# Canadian Auction CCM Flyte, Massey, Lozier, Cleveland



## Freqman1 (Aug 22, 2021)

Looks like a pretty nice selection of stuff here. Two CCM Flytes, a Sargent bone shaker, a Massey cushion frame, a Cleveland shaft drive, a Brantford, etc... V/r Shawn









						Search "bicycle"
					

Search terms: bicycle




					www.liveauctioneers.com


----------



## New Mexico Brant (Aug 22, 2021)

Some great looking bikes!


----------



## David Brown (Aug 22, 2021)

Three of the Massey Harris are my bikes also the Brantford.
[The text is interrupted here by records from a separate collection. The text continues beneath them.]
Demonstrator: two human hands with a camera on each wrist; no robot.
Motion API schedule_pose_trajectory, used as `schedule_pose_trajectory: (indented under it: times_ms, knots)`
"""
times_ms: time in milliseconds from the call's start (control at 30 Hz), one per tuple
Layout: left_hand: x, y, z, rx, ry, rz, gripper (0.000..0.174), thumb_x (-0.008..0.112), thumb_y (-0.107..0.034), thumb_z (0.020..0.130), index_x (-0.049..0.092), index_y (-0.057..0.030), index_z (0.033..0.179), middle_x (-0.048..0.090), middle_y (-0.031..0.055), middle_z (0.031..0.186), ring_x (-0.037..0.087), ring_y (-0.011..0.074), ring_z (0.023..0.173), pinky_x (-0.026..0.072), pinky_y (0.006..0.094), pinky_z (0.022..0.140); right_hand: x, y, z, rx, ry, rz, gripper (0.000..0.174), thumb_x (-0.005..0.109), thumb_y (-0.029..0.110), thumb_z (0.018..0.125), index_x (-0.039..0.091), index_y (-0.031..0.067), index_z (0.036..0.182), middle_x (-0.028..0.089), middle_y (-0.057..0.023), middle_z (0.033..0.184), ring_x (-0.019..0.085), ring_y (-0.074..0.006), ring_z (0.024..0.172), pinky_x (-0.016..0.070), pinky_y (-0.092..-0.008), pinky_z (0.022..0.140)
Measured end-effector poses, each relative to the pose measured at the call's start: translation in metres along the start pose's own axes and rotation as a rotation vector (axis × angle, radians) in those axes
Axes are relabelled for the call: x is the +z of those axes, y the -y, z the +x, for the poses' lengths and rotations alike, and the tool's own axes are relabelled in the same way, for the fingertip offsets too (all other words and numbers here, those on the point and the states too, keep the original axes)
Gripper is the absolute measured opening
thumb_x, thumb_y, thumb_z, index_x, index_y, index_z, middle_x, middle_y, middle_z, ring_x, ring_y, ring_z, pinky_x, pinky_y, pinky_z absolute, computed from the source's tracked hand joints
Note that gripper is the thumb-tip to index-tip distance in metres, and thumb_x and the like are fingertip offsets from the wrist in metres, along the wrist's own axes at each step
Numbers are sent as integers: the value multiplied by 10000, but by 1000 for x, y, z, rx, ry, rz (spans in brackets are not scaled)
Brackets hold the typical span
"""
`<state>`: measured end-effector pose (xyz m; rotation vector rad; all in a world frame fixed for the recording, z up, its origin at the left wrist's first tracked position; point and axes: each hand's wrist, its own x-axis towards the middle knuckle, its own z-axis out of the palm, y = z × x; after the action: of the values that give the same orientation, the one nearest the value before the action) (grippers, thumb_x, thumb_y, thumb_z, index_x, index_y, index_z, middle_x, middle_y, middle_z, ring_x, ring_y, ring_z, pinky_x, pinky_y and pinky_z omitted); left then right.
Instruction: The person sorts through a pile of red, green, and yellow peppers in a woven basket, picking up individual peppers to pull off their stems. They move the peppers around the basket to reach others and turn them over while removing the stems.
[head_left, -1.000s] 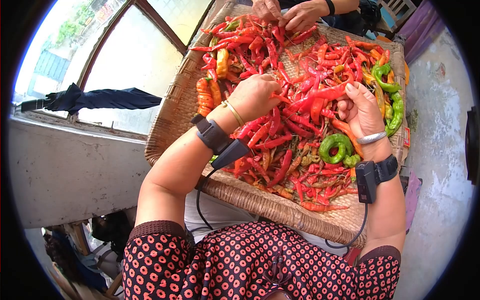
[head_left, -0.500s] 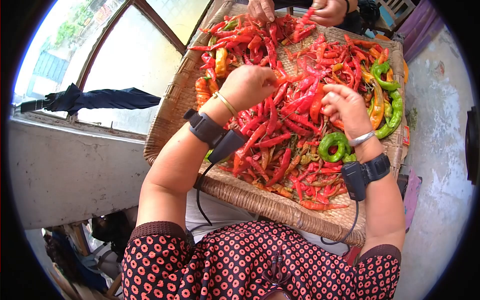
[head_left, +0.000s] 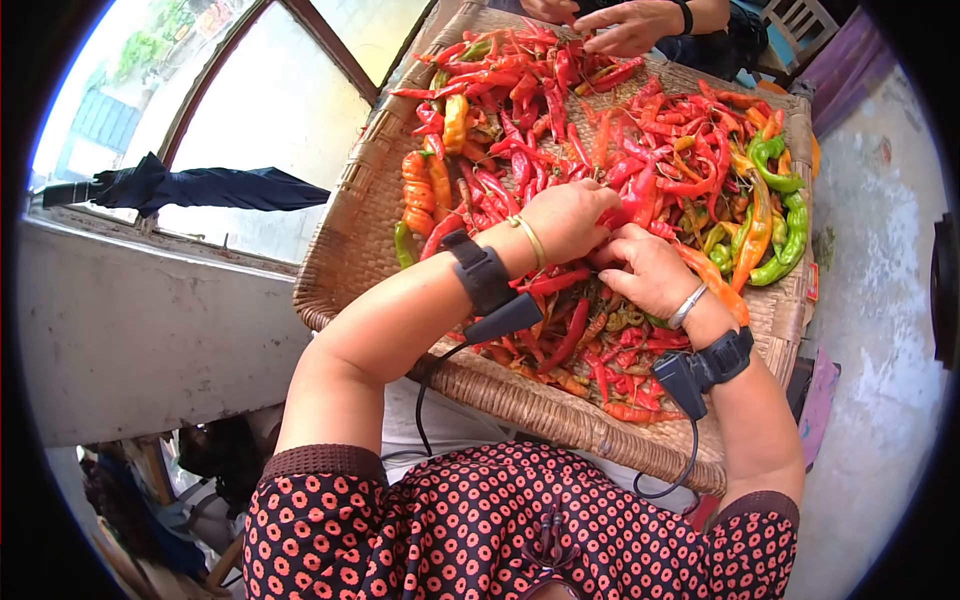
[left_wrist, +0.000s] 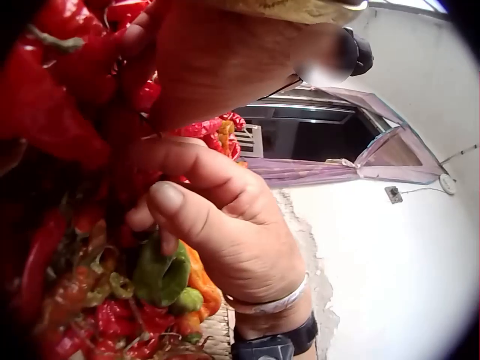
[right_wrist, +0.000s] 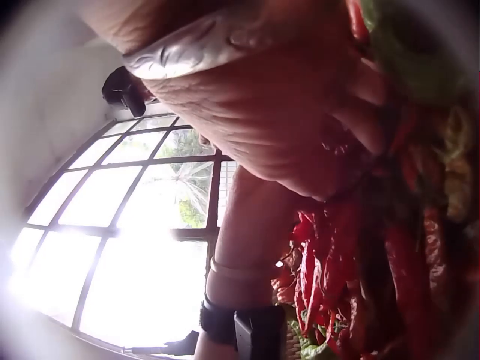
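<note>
Over the middle of a heap of red chili peppers [head_left: 560, 330], my left hand [head_left: 565, 222] reaches down with bent fingers, their tips hidden among the pods. Close beside it my right hand [head_left: 650, 272] dips into the same spot. A broad red pepper [head_left: 640, 200] lies just beyond both hands. In the left wrist view the right hand's thumb [left_wrist: 169, 199] is bent and its fingertips go into shadow among the peppers. I cannot tell whether either hand grips a pod. A curled green pepper [left_wrist: 161, 277] sits below the right hand.
The peppers lie in a wide woven tray [head_left: 340, 260] with a raised rim. Long green peppers [head_left: 795, 235] and an orange one [head_left: 755, 240] line its right side. Across the tray are another person's hands [head_left: 640, 25]. A folded umbrella [head_left: 230, 188] lies along the windowsill.
Both my hands, earlier apart with the right pinching a red pepper, have come together lower in the heap. The left moved right and down. The other person's hands have moved too.
</note>
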<state>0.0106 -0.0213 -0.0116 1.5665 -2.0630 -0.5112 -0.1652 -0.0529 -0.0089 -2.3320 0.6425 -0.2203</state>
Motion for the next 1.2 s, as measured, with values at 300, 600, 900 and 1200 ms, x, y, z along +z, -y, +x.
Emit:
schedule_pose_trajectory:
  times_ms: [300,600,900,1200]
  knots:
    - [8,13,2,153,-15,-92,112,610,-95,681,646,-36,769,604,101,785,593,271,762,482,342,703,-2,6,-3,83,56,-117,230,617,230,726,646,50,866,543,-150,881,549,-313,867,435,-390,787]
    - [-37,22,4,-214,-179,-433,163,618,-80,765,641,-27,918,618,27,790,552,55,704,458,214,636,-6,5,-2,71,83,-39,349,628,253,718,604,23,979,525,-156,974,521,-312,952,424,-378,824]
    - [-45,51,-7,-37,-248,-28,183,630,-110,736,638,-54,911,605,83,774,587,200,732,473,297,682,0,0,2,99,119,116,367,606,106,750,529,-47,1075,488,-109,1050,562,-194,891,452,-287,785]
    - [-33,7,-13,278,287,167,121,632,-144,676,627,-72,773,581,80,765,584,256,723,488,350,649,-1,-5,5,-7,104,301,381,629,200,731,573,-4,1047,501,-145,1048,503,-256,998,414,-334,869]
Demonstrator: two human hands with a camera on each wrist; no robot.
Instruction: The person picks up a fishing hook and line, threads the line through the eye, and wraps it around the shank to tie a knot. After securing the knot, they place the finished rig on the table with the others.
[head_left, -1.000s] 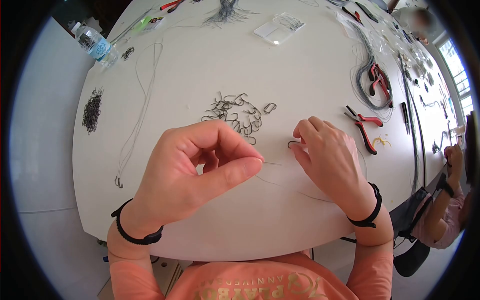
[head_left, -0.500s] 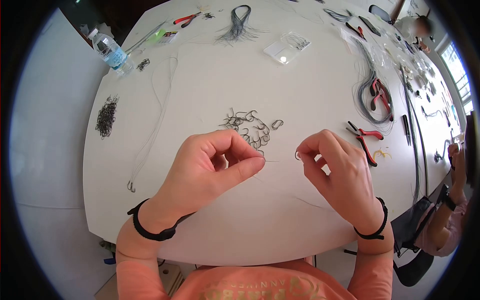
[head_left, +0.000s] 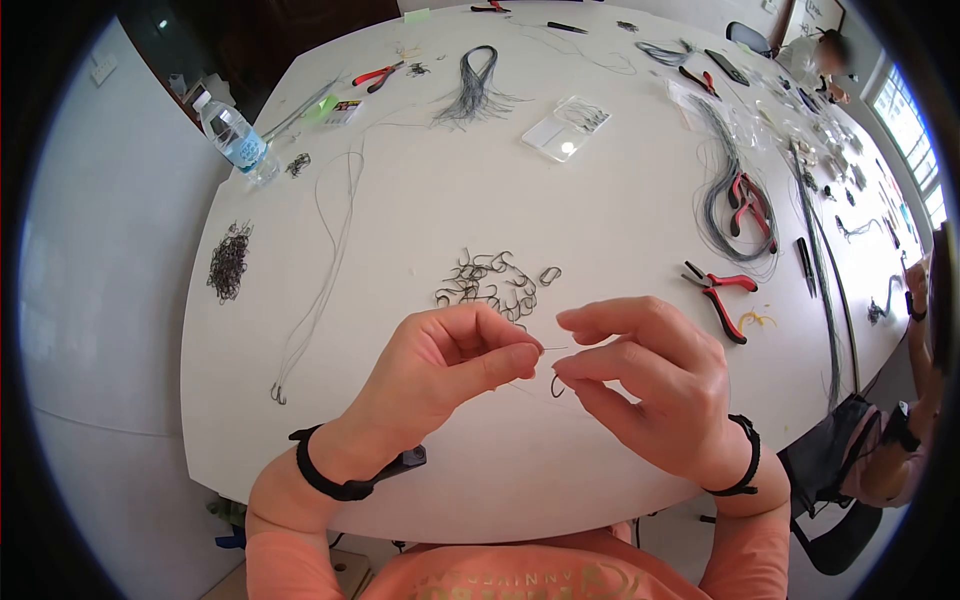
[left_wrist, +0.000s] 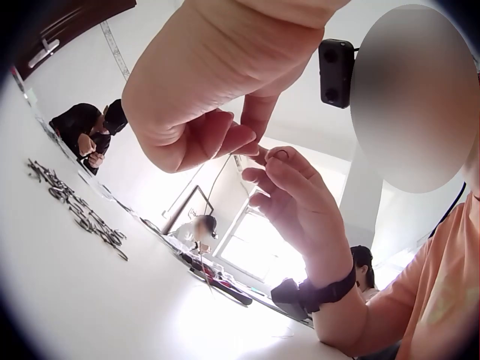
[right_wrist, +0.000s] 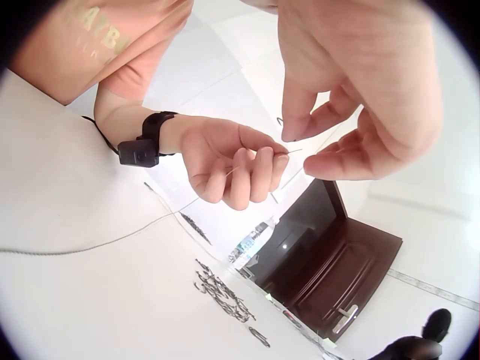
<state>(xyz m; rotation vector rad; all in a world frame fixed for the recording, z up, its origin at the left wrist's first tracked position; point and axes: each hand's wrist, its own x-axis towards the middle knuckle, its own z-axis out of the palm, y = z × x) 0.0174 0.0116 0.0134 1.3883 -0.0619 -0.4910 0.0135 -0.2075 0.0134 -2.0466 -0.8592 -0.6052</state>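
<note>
My left hand pinches a thin line between thumb and index finger. A short end of it sticks out past the fingertips toward the right hand. Between the thumb and a finger of my right hand is a dark fish hook, its bend hanging below the fingertips. The right index finger is raised and stretched out above it. Both hands are close together over the front of the table, the line's end near the hook. Behind them lies a loose pile of fish hooks, with a small separate bit of hooks beside it.
Red-handled pliers lie open at the right, near a coil of grey line. A clear plastic box and a line bundle lie farther back. At the left are a dark hook heap and a water bottle.
My right hand has moved left, bringing the hook close to the line's end, and its index finger has lifted away. The left hand keeps its pinch. The head view has shifted.
</note>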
Thinning out the herd.


----------



## Beads (Aug 22, 2021)

Thanks Shawn
Always wanted a CCM Flyte will check them out.
Cheers


----------



## OldSkipTooth (Aug 26, 2021)

200-300 CAD for freight shipping to USA


----------



## Ray (Aug 26, 2021)

Some real beauties in that collection! Auction date is September 12, 2021. Here's the live link...





__





						"bicycle" in Upcoming Lots | Miller & Miller Auctions Ltd
					






					live.millerandmillerauctions.com


----------



## New Mexico Brant (Sep 12, 2021)

There were some great deals this morning in Canada.  I don't understand why anyone would consign bicycles to an auction who does "lip service" in regards to shipping.  Nice scores to the buyers!


----------



## biker (Sep 12, 2021)

Bikeflights was quoting me an additional duty fee of $99 on top of their shipping fee of +$300 so +$400 was too shipping heavy for me to bid on anything.


----------



## locomotion (Nov 13, 2021)

OldSkipTooth said:


> 200-300 CAD for freight shipping to USA



yes, this is what it does actually cost to ship bikes to you guys in the USA ...... expensive as hell


----------



## Mountain Trail Andy (Nov 14, 2021)

locomotion said:


> yes, this is what it does actually cost to ship bikes to you guys in the USA ...... expensive as hell



I think it is much easier and less expensive to just ride the bicycle across the border...........just wear your mask..........lol!


----------



## bikewhorder (Nov 14, 2021)

That last packag


locomotion said:


> yes, this is what it does actually cost to ship bikes to you guys in the USA ...... expensive as hell



Yes the last package I shipped to Canada it would have been literally been cheaper to drive it there myself. Efin ridiculous!


----------



## locomotion (Nov 14, 2021)

bikewhorder said:


> That last packag
> 
> Yes the last package I shipped to Canada it would have been literally been cheaper to drive it there myself. Efin ridiculous!



i am curious, 
how much is it to ship a regular size bike box from let's say Maine where you are to California?


----------



## bikewhorder (Nov 14, 2021)

About $75 USD last time i checked.


----------